Egypt's presidential election commission had been expected to announce the winner in the presidential election runoff on Thursday, but the proclamation was postponed. Mohamed Morsi, the Brotherhood's candidate, has claimed victory and provided precinct tally reports as evidence. His rival, Ahmed Shafiq, widely presumed to be the military's candidate, has also said he won the election but has not offered evidence.
Friday's military statement called the announcement of unofficial results unjustified and "one of the main reasons behind the prevailing division and confusion in the political arena."
Hours after the military statement, Morsi said at a news conference he would await the final results, which election officials say will be released once they have reviewed complaints about irregularities.

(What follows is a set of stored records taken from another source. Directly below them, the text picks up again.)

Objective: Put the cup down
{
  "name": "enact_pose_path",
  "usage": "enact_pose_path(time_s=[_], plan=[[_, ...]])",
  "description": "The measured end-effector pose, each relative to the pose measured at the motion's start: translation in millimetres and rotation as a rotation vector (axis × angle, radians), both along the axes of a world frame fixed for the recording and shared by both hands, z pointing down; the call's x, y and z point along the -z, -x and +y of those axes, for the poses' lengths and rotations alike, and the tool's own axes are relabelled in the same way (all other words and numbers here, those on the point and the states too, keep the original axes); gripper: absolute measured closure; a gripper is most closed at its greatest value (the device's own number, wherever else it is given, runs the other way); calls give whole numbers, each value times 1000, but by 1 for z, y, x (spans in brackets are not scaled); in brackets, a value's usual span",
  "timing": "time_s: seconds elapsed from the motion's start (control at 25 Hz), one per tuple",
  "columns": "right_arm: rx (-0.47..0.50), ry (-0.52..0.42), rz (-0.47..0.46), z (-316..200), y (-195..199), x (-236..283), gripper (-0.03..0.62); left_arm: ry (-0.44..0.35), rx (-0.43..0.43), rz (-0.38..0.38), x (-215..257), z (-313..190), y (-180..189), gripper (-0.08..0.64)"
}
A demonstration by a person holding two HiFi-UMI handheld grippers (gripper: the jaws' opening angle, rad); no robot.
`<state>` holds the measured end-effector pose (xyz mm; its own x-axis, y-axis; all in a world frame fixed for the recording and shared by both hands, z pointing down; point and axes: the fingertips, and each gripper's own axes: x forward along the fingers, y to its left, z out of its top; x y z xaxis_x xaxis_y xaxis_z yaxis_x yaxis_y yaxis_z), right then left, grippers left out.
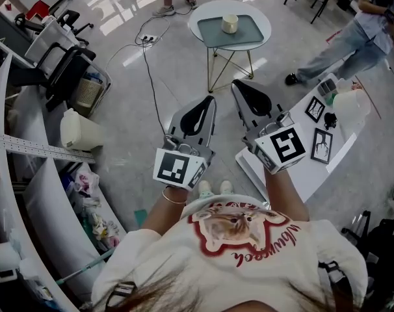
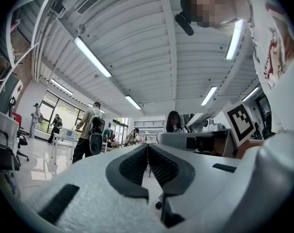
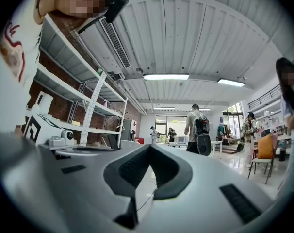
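Observation:
A pale cup [image 1: 229,23] stands on a grey-green tray [image 1: 250,35] on the small round white table [image 1: 264,17] ahead of me, well clear of both grippers. My left gripper [image 1: 210,99] is shut and holds nothing; in the left gripper view its tips [image 2: 147,145] meet and point up toward the ceiling. My right gripper [image 1: 235,83] is also shut and holds nothing, its tips [image 3: 149,146] closed together and aimed across the room. Both are held close to my chest, side by side above the floor.
A white table [image 1: 294,177] with picture frames [image 1: 322,145] and a white jug [image 1: 350,106] stands to my right. Curved white shelving [image 1: 28,194] and a cart [image 1: 67,70] fill the left. Cables [image 1: 148,57] run over the floor. A person in jeans [image 1: 353,41] stands at the far right.

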<state>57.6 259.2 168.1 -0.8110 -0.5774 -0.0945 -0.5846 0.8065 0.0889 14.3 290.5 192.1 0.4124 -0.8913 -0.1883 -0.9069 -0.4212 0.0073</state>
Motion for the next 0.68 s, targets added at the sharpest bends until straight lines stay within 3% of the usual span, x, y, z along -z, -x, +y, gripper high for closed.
enact_pose_path(time_s=[0.68], plan=[[-10, -5, -1, 8, 3, 4, 565, -3, 1, 7, 4, 4, 8, 546]])
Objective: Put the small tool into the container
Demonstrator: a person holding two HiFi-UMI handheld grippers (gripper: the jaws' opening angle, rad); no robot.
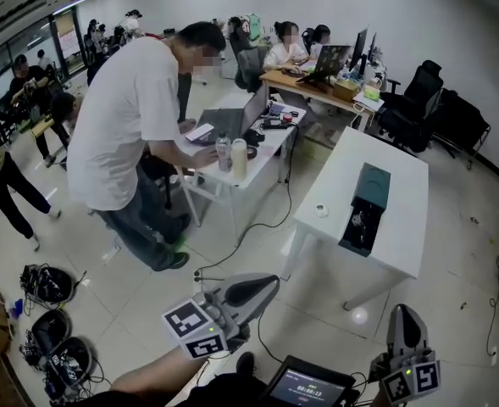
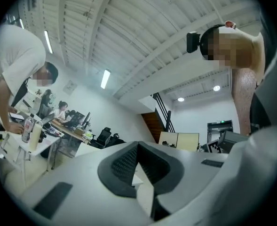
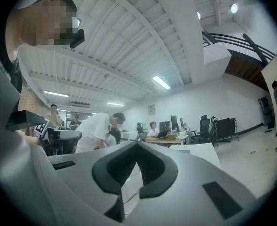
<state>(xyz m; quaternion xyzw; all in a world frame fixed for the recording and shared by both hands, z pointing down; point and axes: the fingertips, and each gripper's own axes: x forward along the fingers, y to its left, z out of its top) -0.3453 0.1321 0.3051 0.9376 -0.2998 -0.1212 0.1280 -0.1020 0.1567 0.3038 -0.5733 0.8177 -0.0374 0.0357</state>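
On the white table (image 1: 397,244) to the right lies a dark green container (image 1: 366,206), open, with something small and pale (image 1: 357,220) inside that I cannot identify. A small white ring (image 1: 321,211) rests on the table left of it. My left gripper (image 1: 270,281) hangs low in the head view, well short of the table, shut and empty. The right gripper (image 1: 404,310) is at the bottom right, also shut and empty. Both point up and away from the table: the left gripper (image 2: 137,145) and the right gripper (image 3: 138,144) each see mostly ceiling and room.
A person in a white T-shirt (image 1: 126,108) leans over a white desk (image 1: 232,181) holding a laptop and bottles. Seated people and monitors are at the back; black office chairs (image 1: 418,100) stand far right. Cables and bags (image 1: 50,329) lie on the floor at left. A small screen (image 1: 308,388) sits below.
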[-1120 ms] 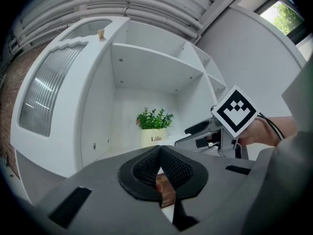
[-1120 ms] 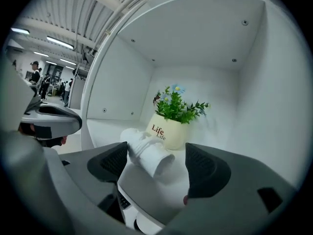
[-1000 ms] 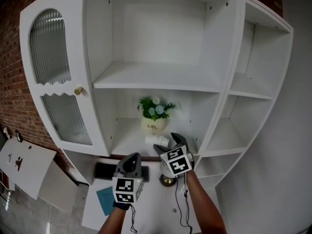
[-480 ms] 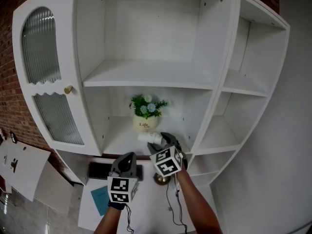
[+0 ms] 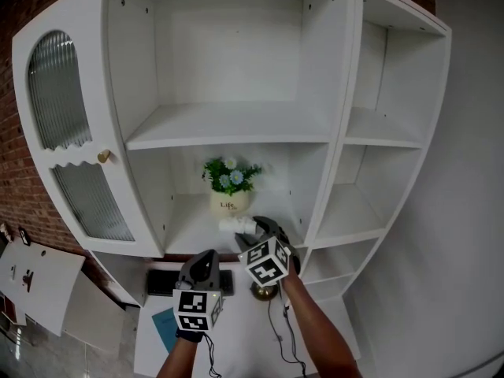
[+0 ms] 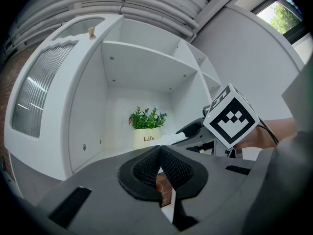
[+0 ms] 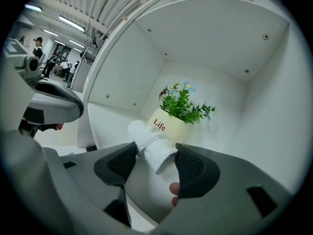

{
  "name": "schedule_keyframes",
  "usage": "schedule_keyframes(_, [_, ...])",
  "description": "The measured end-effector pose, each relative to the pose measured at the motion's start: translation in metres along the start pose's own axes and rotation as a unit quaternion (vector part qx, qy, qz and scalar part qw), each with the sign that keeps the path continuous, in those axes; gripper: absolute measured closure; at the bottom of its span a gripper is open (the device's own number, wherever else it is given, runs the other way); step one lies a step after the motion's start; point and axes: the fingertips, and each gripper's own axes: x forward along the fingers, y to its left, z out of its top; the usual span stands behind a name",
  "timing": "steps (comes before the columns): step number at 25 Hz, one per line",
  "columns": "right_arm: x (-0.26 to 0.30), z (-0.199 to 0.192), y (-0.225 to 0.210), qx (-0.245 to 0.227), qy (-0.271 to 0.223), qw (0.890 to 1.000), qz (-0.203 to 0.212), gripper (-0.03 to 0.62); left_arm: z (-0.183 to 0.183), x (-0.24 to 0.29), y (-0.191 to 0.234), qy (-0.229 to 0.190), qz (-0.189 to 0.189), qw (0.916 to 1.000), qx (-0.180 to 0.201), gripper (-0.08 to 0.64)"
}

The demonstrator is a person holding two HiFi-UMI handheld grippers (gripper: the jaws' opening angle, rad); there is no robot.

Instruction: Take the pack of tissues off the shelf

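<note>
The white pack of tissues (image 5: 235, 225) lies on the lower middle shelf (image 5: 189, 231), just in front of a pot of green plants (image 5: 228, 203). My right gripper (image 5: 253, 228) reaches onto that shelf. In the right gripper view the pack (image 7: 151, 148) sits between the two pads, which have just been closing and touch it on both sides. My left gripper (image 5: 206, 258) hangs below and left of the shelf edge. Its pads (image 6: 146, 168) meet with nothing between them. From there the right gripper (image 6: 188, 131) and the pot (image 6: 146, 138) show ahead.
The cabinet has a ribbed glass door (image 5: 71, 132) at the left and open side shelves (image 5: 354, 219) at the right. Below on a white desk lie a black device (image 5: 161, 282), a blue notebook (image 5: 167, 325) and a round brass object (image 5: 264, 292).
The right gripper's jaws have narrowed around the tissue pack and the gripper has rolled slightly. The whole cabinet has slid left in the head view. The left gripper has hardly moved.
</note>
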Motion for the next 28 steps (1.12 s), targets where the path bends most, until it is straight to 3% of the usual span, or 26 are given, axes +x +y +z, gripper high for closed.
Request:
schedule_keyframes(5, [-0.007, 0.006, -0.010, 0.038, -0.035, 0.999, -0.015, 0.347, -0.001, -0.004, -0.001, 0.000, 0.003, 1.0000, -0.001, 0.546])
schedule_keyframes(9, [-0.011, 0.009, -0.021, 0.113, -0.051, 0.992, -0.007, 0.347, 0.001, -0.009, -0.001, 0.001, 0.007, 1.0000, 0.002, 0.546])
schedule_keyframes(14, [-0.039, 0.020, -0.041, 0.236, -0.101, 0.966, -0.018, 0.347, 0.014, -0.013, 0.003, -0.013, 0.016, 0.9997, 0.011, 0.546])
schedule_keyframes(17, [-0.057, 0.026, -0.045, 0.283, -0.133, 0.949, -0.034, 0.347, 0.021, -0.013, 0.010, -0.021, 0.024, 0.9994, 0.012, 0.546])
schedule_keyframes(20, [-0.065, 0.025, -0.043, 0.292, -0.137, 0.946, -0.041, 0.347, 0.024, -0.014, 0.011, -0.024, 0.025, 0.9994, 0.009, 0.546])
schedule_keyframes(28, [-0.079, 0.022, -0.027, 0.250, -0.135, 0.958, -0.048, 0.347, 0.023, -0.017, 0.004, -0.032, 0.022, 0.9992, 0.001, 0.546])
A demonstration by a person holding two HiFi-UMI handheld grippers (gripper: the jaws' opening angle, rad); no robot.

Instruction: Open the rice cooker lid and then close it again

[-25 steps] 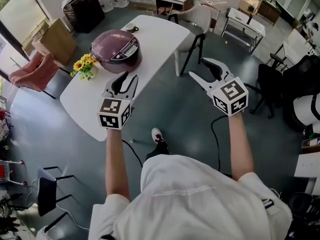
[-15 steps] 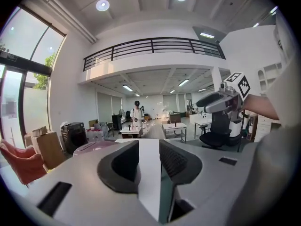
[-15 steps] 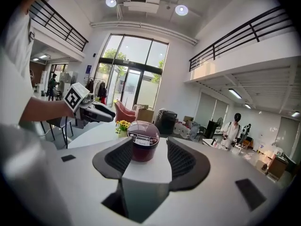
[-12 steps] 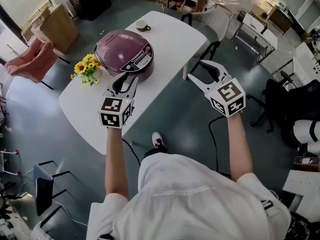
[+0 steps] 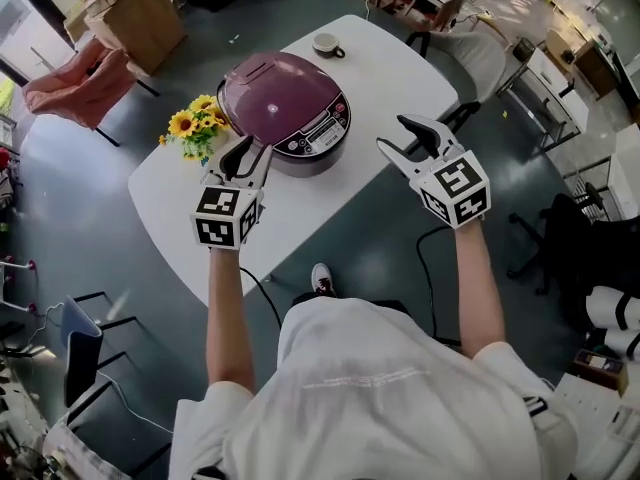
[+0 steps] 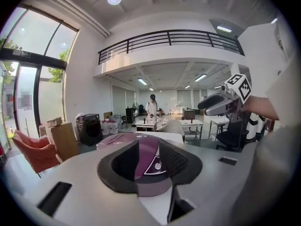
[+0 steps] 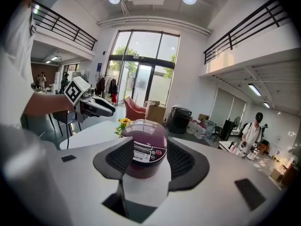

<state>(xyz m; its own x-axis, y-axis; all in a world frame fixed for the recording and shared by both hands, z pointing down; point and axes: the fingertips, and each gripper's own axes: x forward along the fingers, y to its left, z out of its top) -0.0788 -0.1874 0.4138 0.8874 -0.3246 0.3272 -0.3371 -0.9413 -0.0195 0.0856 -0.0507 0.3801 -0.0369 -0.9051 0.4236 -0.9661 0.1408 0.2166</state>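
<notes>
Head view pictures showed a glossy purple, round rice cooker (image 5: 285,108) set on a white, rounded-corner table (image 5: 300,203), with its lid shut and its control panel turned toward the person. A small bunch of yellow sunflowers (image 5: 195,126) was seen just beside the cooker at its left, and a small white cup (image 5: 327,44) was placed further back on the same table, well apart from the cooker.

The left gripper (image 5: 250,151) was held out above the table's near part, pointed at the cooker's left flank and stopped short of it. In the left gripper view its jaws were seen partly apart, with nothing pressed between the pads; only the cooker's purple lid was framed in the gap beyond them.

The right gripper (image 5: 397,135) was held off the table's right edge, near the cooker's front right. Its jaws were spread wide and were closing, and nothing was held between them. In the right gripper view the cooker's panel was framed between the jaws, untouched.

A pink armchair (image 5: 80,83) and a brown cardboard box (image 5: 140,8) were seen on the grey floor beyond the table.
</notes>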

He appeared to rebuke the military council, for its recent moves to expand its powers and its warnings against peaceful protests. He also damped speculation that the Brotherhood is brokering a deal with the generals behind closed doors.
"The constitutional declaration clearly implies attempts by the military council to restrict the incoming president," he said. "This we totally reject.'
Morsi said the Brotherhood had been meeting for two days with a range of political activists and intellectuals who had agreed to join forces in support of a smooth transfer of power.
But he also appeared disinclined to provoke the military, and he ended his statement with conciliatory words for the ruling generals.
"They are honest men working for the betterment of Egypt," Morsi said. "They are working to safeguard our land."
As he has done in the past, Morsi sought to reassure those skeptical about an Islamist president, saying he would form a broad-based cabinet led by an independent prime minister and including women and Christians.